WORK REQUEST
In the records below, find the line with "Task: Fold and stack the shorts" and the line with "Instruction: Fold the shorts"; return exactly those lines and every line between them.

Data extracted from a collection
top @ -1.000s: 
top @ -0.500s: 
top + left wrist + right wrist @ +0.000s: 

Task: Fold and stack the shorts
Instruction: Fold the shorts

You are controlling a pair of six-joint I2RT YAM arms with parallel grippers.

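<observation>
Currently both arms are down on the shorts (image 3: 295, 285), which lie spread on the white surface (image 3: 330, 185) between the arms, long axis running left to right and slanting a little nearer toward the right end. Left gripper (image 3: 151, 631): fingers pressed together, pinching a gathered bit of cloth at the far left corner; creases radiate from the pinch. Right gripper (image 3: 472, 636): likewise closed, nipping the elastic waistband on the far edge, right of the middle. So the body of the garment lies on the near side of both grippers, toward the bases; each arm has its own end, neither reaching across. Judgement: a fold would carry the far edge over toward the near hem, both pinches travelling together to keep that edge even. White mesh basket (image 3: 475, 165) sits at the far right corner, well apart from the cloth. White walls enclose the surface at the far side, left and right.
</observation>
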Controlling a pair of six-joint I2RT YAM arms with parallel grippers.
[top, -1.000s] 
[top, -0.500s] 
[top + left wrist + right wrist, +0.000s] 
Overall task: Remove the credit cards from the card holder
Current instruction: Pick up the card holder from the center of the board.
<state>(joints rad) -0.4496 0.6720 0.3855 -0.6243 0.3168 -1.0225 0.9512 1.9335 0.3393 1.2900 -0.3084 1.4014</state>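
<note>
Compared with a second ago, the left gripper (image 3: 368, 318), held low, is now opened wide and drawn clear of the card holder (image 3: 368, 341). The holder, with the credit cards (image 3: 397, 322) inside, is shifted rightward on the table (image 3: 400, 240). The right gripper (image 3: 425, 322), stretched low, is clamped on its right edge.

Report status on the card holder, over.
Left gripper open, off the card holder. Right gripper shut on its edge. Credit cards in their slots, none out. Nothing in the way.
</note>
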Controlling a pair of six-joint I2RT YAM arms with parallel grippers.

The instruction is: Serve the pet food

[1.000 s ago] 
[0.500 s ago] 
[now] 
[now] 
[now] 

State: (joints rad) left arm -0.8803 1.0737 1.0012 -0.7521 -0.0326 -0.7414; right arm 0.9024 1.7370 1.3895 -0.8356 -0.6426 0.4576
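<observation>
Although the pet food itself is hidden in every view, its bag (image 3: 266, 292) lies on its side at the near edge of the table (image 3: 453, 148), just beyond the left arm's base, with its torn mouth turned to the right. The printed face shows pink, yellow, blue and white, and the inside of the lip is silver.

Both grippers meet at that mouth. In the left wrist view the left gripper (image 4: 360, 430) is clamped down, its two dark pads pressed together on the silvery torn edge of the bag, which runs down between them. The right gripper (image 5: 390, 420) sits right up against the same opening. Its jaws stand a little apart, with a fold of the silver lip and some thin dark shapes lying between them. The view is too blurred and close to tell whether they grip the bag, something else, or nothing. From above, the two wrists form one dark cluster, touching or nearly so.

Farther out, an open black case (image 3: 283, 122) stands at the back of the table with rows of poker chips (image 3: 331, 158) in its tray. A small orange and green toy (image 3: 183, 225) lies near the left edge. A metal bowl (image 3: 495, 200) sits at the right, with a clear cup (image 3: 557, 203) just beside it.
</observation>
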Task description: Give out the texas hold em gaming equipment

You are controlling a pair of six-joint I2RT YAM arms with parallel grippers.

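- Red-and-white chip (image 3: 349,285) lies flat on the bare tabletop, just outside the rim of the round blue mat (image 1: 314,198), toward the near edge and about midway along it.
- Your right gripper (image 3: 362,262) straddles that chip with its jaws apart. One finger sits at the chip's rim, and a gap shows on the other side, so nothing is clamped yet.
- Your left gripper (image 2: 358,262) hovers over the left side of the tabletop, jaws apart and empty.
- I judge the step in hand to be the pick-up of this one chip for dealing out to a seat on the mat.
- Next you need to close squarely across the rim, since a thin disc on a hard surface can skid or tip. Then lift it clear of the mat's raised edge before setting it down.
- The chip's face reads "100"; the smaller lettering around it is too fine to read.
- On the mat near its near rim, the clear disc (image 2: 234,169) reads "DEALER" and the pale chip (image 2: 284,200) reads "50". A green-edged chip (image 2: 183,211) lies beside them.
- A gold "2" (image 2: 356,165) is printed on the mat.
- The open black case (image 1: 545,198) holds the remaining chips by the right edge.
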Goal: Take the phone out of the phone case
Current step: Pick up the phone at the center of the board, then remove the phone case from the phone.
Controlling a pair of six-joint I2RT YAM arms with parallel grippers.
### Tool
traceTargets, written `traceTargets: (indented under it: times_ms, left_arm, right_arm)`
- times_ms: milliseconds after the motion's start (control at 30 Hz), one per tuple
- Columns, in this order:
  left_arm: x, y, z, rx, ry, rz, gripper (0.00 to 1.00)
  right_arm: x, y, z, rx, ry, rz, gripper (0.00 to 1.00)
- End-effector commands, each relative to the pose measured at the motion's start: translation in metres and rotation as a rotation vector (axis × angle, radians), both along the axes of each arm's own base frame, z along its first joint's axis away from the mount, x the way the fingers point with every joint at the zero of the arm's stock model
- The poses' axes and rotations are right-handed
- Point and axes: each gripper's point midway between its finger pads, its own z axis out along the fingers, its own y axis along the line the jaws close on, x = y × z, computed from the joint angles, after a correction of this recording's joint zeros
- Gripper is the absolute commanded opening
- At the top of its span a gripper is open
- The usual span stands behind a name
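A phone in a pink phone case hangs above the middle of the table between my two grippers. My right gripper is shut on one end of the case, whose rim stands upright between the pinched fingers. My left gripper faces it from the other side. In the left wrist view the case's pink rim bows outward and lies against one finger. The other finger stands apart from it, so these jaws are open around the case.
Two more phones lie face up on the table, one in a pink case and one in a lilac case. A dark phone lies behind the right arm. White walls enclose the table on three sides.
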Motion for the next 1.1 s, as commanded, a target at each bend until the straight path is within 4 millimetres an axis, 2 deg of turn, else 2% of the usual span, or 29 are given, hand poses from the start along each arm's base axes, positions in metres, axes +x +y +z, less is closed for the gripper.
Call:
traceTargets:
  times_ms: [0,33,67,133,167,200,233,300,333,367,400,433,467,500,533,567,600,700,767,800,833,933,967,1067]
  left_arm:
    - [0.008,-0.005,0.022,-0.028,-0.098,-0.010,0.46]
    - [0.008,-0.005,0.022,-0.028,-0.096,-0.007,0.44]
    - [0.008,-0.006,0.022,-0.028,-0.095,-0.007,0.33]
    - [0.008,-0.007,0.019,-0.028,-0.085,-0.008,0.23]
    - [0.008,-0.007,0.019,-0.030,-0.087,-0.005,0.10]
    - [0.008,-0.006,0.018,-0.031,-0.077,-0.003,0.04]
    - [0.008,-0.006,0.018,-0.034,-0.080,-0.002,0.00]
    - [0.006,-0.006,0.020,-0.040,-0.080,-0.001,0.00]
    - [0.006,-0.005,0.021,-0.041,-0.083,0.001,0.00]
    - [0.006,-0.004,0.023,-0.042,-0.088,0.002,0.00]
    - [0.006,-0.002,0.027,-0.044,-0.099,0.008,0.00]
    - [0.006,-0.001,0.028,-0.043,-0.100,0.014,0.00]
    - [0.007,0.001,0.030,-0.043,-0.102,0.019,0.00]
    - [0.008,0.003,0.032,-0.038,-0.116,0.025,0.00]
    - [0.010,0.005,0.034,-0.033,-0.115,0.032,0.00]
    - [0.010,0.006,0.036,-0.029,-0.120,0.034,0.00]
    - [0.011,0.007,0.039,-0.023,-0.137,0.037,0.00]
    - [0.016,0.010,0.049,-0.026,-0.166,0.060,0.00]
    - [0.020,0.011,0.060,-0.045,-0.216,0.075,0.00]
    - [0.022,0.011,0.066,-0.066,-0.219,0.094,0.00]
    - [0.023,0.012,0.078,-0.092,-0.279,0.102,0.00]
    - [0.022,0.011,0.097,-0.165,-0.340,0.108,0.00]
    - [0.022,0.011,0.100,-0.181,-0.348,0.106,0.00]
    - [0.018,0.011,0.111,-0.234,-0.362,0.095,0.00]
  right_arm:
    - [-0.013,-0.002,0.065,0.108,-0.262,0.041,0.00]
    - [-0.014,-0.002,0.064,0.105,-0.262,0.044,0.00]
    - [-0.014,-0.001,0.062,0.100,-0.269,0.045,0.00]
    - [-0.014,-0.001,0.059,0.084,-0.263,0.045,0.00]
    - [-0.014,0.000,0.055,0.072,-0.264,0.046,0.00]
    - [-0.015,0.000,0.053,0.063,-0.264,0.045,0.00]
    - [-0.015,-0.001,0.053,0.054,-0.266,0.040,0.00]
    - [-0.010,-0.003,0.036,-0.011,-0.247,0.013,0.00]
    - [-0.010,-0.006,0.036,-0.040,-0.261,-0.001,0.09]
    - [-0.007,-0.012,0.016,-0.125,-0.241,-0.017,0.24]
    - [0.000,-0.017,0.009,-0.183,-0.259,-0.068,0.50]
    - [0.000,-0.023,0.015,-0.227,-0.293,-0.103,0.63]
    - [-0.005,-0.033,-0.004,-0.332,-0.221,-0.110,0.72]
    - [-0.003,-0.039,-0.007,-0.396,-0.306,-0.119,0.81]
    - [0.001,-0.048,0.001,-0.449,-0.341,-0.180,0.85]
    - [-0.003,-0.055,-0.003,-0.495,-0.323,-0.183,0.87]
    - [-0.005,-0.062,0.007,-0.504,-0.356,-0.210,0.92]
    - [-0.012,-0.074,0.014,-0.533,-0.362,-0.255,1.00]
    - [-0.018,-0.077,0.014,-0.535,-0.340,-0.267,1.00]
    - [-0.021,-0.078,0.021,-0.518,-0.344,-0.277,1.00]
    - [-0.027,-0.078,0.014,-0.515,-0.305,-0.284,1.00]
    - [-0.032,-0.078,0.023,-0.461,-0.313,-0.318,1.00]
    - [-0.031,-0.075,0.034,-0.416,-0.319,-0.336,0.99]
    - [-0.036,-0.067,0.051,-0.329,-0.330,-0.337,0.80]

RESULT
Task: Fold and stack the shorts
Instruction: Fold the shorts

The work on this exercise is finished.